AustLII [Home] [Databases] [WorldLII] [Search] [Feedback]

Federal Court of Australia

You are here:  AustLII >> Databases >> Federal Court of Australia >> 2009 >> [2009] FCA 1099

[Database Search] [Name Search] [Recent Decisions] [Noteup] [Download] [Help]

Cooper, in the Matter of Wellness Group SA Pty Ltd (In Liquidation) v McDonald [2009] FCA 1099 (29 September 2009)

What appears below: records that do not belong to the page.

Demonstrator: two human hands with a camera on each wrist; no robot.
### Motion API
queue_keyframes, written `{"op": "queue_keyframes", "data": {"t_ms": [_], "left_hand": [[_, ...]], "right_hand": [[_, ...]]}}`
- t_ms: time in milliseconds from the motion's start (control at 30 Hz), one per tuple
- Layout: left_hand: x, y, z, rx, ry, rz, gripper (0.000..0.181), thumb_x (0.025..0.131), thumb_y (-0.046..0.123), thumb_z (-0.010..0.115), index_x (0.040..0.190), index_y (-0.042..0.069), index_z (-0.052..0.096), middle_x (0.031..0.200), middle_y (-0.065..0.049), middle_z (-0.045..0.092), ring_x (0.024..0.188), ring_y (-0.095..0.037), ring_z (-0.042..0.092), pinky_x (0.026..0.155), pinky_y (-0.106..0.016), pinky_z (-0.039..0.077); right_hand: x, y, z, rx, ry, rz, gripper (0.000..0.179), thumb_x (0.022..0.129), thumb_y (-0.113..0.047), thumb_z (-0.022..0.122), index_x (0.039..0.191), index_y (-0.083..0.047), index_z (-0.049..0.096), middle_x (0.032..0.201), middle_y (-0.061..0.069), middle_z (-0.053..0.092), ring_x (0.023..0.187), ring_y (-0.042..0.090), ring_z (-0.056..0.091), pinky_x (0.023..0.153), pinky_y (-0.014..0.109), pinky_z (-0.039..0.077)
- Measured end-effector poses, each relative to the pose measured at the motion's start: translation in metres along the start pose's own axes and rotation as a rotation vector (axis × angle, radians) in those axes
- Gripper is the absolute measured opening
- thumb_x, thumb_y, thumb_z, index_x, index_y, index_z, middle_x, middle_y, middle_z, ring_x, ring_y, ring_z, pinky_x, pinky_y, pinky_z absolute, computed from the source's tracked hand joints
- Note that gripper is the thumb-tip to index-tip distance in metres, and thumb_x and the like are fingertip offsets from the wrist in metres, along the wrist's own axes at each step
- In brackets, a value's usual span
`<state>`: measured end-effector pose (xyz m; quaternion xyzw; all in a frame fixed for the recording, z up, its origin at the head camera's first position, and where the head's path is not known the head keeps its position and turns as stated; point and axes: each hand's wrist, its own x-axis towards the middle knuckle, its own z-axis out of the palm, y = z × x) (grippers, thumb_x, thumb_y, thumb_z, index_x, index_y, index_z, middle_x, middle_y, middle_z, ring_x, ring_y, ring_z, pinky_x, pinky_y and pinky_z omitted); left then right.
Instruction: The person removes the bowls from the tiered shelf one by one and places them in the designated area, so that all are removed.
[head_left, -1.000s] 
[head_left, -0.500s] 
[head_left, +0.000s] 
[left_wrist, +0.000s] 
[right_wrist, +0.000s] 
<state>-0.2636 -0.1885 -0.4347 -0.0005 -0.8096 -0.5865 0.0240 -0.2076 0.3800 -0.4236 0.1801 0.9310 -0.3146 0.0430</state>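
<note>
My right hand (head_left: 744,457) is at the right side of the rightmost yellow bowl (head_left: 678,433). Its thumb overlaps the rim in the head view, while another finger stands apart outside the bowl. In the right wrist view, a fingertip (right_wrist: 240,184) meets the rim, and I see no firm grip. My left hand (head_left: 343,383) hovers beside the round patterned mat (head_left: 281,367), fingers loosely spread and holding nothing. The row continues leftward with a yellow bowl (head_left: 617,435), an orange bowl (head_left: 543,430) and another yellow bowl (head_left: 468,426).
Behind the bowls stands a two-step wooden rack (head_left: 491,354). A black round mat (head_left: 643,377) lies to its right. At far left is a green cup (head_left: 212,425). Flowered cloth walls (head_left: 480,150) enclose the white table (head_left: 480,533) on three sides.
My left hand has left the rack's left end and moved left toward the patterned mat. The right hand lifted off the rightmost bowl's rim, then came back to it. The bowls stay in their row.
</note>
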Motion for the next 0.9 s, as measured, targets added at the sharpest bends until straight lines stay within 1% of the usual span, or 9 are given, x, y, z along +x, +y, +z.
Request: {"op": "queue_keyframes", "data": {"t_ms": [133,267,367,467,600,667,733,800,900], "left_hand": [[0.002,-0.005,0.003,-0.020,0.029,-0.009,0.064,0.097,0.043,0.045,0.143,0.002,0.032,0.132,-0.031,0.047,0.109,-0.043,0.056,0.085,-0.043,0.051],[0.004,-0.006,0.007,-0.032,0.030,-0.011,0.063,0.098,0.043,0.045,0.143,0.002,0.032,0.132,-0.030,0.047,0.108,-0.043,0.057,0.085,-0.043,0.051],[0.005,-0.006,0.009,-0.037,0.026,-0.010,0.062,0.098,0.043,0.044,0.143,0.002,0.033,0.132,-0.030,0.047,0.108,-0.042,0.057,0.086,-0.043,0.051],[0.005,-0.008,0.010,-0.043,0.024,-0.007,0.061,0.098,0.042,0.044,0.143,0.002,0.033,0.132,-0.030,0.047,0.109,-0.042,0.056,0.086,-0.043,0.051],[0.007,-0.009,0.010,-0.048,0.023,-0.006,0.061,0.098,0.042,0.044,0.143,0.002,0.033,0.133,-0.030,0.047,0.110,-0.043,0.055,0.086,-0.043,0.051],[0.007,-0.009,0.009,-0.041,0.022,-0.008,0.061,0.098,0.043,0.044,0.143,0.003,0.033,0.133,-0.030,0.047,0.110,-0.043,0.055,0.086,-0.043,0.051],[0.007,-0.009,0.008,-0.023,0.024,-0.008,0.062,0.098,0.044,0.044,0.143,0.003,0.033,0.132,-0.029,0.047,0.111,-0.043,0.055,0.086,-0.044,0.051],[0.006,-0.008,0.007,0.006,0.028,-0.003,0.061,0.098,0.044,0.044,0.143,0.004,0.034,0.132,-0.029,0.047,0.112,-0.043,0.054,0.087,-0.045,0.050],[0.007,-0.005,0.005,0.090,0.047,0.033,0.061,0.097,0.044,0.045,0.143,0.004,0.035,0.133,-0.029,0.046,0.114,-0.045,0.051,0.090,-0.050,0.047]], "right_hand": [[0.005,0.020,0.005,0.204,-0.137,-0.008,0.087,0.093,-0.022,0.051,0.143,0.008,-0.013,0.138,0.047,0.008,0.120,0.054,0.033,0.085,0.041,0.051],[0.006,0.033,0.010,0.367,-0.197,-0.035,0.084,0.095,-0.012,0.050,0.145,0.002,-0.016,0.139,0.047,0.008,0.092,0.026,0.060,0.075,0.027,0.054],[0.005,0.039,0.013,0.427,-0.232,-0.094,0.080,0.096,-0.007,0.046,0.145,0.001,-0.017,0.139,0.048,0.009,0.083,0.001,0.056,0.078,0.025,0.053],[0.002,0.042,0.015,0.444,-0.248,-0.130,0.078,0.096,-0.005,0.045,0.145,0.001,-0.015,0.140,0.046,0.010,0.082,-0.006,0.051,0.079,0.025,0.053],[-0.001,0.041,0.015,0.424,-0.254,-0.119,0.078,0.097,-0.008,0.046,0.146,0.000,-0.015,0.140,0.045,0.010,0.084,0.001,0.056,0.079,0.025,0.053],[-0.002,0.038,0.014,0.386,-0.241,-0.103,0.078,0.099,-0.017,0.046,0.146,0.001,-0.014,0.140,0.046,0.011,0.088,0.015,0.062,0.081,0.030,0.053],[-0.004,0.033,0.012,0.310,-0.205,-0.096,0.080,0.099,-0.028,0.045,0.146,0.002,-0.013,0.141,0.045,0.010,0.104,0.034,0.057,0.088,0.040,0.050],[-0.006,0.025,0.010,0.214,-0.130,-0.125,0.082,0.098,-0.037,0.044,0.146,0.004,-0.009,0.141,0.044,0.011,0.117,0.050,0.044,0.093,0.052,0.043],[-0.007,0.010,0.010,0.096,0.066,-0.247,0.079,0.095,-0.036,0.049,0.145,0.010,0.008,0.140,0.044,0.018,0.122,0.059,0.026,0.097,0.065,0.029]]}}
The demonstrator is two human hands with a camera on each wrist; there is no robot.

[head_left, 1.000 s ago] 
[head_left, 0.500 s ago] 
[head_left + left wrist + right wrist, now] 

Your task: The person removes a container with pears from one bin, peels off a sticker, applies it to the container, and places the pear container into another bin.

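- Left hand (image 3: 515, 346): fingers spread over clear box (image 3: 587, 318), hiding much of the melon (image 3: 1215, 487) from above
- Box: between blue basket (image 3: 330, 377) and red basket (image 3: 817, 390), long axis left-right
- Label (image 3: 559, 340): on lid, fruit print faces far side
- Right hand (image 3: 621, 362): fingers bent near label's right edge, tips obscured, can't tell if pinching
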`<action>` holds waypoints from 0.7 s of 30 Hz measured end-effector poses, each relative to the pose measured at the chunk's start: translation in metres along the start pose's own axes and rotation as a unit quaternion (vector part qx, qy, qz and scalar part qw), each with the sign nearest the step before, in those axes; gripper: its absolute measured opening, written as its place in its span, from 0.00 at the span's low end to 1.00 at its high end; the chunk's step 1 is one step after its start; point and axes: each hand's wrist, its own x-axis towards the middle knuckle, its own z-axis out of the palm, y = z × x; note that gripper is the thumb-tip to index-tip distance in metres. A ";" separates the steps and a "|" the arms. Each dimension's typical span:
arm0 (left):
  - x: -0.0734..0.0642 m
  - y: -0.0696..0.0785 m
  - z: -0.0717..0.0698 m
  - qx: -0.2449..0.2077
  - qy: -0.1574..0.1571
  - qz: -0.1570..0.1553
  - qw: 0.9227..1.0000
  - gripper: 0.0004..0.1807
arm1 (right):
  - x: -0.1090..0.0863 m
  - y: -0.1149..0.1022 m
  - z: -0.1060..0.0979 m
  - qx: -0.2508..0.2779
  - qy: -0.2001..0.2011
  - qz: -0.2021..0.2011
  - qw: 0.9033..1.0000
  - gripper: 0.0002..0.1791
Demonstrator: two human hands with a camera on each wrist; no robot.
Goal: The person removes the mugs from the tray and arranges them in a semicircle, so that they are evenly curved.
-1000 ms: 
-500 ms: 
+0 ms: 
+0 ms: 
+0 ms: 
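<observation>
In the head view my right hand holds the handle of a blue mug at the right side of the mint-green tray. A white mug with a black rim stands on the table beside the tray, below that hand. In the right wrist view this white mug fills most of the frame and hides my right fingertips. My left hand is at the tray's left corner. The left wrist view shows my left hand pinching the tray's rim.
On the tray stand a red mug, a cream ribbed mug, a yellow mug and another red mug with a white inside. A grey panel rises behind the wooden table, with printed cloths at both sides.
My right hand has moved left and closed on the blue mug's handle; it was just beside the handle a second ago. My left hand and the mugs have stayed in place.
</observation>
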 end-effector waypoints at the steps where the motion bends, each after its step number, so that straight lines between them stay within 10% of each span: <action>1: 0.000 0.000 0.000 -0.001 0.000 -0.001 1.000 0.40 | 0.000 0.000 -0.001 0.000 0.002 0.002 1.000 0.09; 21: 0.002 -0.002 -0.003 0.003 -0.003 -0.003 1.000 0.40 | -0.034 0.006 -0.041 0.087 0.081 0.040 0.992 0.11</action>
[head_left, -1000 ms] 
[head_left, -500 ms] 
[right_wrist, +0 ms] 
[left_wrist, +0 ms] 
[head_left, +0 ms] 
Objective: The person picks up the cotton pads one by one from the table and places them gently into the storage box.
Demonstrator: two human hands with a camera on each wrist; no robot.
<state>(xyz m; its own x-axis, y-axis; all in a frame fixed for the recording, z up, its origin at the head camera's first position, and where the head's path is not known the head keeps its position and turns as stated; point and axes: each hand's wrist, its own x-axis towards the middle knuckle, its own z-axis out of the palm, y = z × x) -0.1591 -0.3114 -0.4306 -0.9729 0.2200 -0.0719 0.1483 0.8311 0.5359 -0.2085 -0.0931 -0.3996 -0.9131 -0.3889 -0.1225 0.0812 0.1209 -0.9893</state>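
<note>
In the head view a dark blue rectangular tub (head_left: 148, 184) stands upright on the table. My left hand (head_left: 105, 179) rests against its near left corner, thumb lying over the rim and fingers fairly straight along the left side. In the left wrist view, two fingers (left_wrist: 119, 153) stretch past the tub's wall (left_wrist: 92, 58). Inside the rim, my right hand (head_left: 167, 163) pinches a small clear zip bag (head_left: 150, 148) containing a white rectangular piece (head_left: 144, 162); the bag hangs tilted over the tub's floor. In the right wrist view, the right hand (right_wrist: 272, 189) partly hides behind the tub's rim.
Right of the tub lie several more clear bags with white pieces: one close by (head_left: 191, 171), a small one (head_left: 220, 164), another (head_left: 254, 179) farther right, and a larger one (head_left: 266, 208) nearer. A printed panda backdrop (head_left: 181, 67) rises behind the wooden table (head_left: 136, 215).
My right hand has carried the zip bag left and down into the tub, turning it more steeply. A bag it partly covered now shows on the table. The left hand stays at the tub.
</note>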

Last Updated: 13 October 2009

FEDERAL COURT OF AUSTRALIA


Cooper, in the Matter of Wellness Group SA Pty Ltd (In

Liquidation) v McDonald [2009] FCA 1099


NICHOLAS DAVID COOPER AND ANDRE JANIS STRAZDINS AS JOINT AND SEVERAL LIQUIDATORS OF WELLNESS GROUP SA PTY LTD (IN LIQUIDATION) ACN 097 573 610 v SUSAN MCDONALD
SAD 102 of 2009


BESANKO J
29 SEPTEMBER 2009
ADELAIDE


IN THE FEDERAL COURT OF AUSTRALIA

SOUTH AUSTRALIA DISTRICT REGISTRY

GENERAL DIVISION
SAD 102 of 2009

BETWEEN:
NICHOLAS DAVID COOPER AND ANDRE JANIS STRAZDINS AS JOINT AND SEVERAL LIQUIDATORS OF WELLNESS GROUP SA PTY LTD (IN LIQUIDATION) ACN 097 573 610
Plaintiffs
AND:
SUSAN MCDONALD
Defendant

JUDGE:
BESANKO J
DATE OF ORDER:
29 SEPTEMBER 2009
WHERE MADE:
ADELAIDE

THE COURT ORDERS THAT:


  1. The defendant’s application to strike out the Statement of Claim be dismissed.
  2. The plaintiffs have leave to file and serve within 14 days an Amended Statement of Claim in terms of the Proposed Amended Statement of Claim and an amendment to paragraph 16 to make reference to uncommercial transactions.

Note: Settlement and entry of orders is dealt with in Order 36 of the Federal Court Rules.
The text of entered orders can be located using eSearch on the Court’s website.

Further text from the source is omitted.